In Europe, we focus on two areas: The goal of our Specialty Business is to protect people from cardiovascular disease, the leading cause of death in Europe, and help patients who suffer from it to enjoy every precious moment of life.

In Oncology, we are driving innovation in solid tumours and blood cancers, founded on breakthrough science from our own labs in Japan. We aspire to create better tomorrows for people living with cancer and their loved ones.

Our European headquarters are in Munich, Germany, and we have affiliates in 15 European countries and Canada.

We are seeking highly qualified candidates to fill the position of:

The position:

This position serves as the GRA labeling expert to the Global Regulatory Team (GRT) and independently provides strategic and operational leadership on product labeling in collaboration with Global Regulatory Leads (GRLs).
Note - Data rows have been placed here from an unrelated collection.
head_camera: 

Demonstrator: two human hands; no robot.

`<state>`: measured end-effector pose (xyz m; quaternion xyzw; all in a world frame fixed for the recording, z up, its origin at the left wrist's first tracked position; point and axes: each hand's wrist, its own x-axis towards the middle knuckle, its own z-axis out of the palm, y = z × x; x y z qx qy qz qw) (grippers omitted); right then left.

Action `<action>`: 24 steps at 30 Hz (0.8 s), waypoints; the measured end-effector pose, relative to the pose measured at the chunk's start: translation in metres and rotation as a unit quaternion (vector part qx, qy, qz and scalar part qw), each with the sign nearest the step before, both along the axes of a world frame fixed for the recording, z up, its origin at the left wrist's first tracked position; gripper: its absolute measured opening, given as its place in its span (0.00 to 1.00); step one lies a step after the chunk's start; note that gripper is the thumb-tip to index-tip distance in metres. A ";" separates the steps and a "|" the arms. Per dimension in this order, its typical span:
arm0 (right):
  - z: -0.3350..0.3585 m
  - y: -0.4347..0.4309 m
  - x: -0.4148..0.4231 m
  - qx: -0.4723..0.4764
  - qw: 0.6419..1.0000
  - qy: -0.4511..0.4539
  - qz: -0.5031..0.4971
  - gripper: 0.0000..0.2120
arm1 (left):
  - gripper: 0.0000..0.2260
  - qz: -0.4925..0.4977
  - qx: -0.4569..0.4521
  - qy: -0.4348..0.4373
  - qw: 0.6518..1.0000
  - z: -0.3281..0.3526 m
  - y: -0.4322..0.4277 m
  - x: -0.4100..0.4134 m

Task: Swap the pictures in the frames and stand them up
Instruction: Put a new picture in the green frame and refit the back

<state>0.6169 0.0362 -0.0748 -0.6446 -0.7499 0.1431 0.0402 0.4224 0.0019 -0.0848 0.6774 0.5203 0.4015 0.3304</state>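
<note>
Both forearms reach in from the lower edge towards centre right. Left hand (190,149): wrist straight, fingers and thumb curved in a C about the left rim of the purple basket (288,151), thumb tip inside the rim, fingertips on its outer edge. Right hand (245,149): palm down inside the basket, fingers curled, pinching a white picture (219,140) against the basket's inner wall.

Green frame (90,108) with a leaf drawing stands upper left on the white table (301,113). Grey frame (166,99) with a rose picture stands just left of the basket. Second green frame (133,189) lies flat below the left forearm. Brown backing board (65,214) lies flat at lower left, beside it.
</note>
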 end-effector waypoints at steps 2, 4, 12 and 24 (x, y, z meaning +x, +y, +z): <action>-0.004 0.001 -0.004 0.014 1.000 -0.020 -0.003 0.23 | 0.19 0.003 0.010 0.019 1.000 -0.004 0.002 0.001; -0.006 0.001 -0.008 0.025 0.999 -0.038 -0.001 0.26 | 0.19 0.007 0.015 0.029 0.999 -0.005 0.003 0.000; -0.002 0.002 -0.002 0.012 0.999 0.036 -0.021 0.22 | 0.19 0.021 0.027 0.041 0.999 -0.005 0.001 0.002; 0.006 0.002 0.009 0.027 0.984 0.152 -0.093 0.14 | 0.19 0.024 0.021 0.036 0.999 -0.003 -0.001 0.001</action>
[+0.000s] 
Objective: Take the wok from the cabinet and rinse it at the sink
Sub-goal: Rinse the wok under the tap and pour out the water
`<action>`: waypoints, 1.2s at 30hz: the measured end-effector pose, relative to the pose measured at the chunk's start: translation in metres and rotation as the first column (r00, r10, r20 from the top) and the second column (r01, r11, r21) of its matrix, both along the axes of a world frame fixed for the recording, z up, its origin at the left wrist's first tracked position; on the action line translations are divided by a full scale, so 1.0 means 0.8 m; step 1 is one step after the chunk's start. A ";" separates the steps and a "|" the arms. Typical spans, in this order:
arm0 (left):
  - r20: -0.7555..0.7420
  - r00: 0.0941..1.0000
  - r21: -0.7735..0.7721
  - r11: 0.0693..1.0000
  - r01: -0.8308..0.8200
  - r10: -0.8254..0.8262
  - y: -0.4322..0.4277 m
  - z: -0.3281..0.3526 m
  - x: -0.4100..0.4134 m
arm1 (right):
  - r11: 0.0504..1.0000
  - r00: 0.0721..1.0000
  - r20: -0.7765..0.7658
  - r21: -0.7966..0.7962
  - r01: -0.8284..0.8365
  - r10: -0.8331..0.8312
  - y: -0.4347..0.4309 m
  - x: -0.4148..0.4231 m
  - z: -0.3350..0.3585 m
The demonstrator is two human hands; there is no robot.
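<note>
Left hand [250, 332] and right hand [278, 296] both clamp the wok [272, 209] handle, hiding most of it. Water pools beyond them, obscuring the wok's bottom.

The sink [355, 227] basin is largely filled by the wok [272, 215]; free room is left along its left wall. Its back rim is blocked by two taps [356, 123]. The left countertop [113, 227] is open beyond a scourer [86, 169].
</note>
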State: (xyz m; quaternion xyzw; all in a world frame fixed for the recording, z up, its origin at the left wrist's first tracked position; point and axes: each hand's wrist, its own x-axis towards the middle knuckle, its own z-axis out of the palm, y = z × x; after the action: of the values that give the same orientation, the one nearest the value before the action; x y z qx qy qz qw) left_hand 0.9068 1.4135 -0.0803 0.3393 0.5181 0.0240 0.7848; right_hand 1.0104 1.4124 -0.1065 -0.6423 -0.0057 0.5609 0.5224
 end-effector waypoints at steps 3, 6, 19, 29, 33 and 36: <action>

This position may serve as an ad hoc member of Global Project Team (GPT) to address labeling issues for late-stage projects. This position manages multiple assigned projects of increased complexity including post marketing projects and those involving 3rd party development. This position partners with GRLs and Clinical Safety Pharmacovigilance (CSPV) leads in the maintenance of Company Core Data Sheets (CCDS) for assigned products. This position drives/leads the maintenance of global labeling and associated documents (including cartons and external packaging in the US) for assigned Daiichi Sankyo products. This position ensures that draft labeling complies with all applicable regulations and guidelines and with Company Core Data Sheets and manages deviations. This position interacts across the RA function globally and interacts across functional as well as regional areas. This position often works with ambiguity and complex problems, focusing on strategic and operational decisions.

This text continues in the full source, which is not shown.